BEGIN

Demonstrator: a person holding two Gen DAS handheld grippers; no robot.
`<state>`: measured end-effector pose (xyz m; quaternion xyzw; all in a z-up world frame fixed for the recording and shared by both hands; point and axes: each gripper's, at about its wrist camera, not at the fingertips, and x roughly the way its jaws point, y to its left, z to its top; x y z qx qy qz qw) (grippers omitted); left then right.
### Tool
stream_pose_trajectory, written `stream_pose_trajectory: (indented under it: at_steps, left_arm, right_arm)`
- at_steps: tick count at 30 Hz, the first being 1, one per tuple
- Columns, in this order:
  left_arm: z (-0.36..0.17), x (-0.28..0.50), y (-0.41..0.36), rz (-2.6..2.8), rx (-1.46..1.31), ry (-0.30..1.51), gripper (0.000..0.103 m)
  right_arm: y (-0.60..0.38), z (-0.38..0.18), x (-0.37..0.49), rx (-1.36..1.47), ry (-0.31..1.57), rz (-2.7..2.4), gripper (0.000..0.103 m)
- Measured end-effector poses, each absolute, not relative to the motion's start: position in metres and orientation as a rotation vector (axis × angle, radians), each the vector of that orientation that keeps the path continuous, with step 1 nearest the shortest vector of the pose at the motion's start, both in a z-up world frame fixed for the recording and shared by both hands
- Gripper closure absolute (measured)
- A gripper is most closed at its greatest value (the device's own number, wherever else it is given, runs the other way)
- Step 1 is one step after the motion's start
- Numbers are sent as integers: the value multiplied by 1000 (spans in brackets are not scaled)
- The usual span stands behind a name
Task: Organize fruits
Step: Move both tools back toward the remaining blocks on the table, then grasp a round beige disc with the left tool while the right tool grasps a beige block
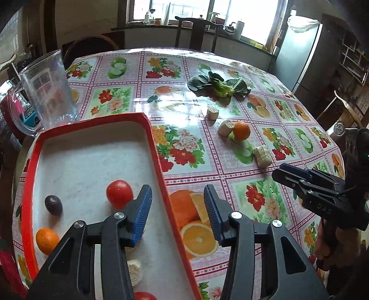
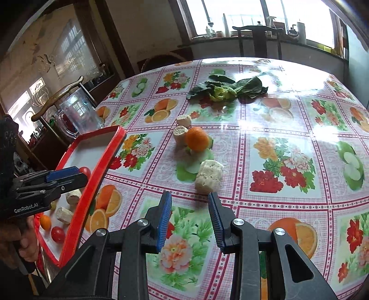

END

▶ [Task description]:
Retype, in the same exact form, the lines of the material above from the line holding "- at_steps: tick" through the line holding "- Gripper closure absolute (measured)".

▶ [Exercise solution]:
- at_steps: tick count at 30 Hz, the first being 1, one per tuple
- Columns, in this order:
  left_arm: z (-0.36..0.17), x (-0.28..0.50), y (-0.41..0.36), rz (-2.6..2.8), rx (-1.46..1.31), ry (-0.30..1.51), gripper (0.000..0.103 m)
  right_arm: y (-0.60..0.38), z (-0.38..0.18), x (-0.37..0.49), rx (-1.36..1.47), ry (-0.31..1.57), rz (-2.7..2.4), gripper (0.000..0.103 m)
- Measured end-effector poses, each absolute, not relative to the motion's start: position in metres and orientation as a rotation vector (axis × angle, radians), each the vector of that orientation that keeps the path continuous, with step 1 nearest the shortest vector of the pose at the motion's start, both in a z-up world frame fixed for the recording and shared by both hands
- Gripper closure absolute (measured)

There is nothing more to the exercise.